INSTRUCTIONS TO FOLLOW: Every line of the data should be written out exactly, with the pictures left out.

GIVEN MATERIAL:
>>>
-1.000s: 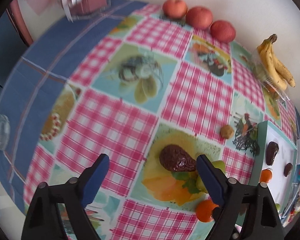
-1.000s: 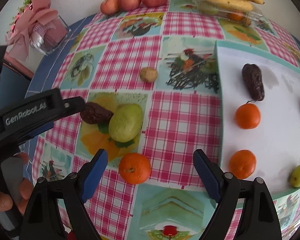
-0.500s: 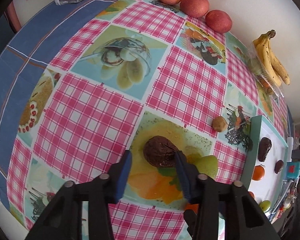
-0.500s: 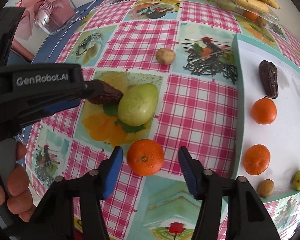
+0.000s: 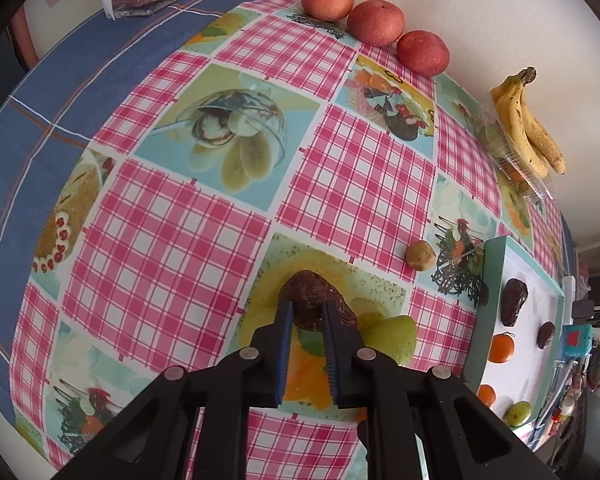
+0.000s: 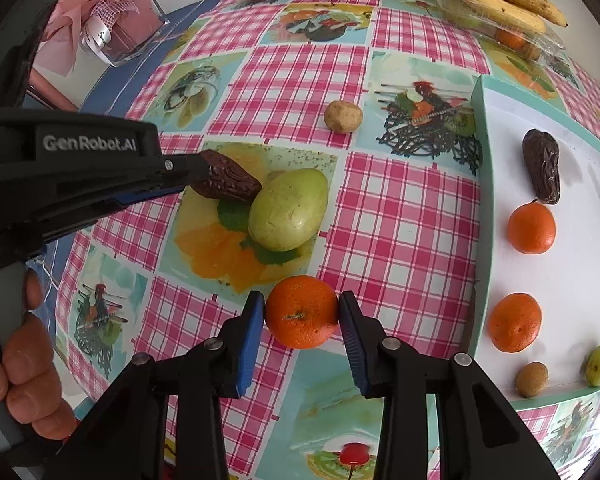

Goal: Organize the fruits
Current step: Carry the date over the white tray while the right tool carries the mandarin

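Both views are bright and evenly lit by soft, daylight-like light. Shadows are short and faint: a pale one lies beside the date on the white tray, and a soft one under the green fruit. The tray is nearly washed out to plain white. Fisheye distortion bulges the worktop into a dome, and its checks bend towards the edges. Black vignetting fills the corners. The centre is sharp; the clutter at the far right of the left view is soft and smeared.
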`<state>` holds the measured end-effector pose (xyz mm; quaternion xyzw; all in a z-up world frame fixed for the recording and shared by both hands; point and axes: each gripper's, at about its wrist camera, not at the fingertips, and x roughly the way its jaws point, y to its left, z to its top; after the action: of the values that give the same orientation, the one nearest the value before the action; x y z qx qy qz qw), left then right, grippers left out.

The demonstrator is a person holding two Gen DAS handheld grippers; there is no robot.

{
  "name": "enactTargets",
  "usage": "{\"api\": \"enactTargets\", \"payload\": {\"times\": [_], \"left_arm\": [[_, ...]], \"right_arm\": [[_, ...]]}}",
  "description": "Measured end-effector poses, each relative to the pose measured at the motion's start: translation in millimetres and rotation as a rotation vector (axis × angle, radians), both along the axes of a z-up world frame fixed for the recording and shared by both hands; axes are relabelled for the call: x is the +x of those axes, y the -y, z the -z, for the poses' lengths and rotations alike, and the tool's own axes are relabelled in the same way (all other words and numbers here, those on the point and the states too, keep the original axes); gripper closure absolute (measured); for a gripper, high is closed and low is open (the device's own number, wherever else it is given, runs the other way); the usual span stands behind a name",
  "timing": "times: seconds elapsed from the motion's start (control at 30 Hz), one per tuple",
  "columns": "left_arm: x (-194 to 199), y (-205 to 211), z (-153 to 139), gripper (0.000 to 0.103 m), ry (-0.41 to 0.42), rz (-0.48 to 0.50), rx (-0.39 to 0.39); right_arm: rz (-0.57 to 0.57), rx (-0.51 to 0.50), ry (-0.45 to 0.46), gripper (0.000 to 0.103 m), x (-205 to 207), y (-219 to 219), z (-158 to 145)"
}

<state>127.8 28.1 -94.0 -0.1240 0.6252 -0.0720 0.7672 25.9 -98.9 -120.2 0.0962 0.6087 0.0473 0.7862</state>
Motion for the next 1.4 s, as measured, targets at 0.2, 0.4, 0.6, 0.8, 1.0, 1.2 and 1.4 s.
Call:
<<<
SOLVED EXERCISE:
-1.000s: 
-1.000s: 
-0.500s: 
-0.500s: 
+0.000s: 
+0.000s: 

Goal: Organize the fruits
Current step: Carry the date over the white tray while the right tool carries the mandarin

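Both views are bright and evenly lit by soft, daylight-like light. Shadows are short and faint: a pale one lies beside the date on the white tray, and a soft one under the green fruit. The tray is nearly washed out to plain white. Fisheye distortion bulges the worktop into a dome, and its checks bend towards the edges. Black vignetting fills the corners. The centre is sharp; the clutter at the far right of the left view is soft and smeared.
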`<state>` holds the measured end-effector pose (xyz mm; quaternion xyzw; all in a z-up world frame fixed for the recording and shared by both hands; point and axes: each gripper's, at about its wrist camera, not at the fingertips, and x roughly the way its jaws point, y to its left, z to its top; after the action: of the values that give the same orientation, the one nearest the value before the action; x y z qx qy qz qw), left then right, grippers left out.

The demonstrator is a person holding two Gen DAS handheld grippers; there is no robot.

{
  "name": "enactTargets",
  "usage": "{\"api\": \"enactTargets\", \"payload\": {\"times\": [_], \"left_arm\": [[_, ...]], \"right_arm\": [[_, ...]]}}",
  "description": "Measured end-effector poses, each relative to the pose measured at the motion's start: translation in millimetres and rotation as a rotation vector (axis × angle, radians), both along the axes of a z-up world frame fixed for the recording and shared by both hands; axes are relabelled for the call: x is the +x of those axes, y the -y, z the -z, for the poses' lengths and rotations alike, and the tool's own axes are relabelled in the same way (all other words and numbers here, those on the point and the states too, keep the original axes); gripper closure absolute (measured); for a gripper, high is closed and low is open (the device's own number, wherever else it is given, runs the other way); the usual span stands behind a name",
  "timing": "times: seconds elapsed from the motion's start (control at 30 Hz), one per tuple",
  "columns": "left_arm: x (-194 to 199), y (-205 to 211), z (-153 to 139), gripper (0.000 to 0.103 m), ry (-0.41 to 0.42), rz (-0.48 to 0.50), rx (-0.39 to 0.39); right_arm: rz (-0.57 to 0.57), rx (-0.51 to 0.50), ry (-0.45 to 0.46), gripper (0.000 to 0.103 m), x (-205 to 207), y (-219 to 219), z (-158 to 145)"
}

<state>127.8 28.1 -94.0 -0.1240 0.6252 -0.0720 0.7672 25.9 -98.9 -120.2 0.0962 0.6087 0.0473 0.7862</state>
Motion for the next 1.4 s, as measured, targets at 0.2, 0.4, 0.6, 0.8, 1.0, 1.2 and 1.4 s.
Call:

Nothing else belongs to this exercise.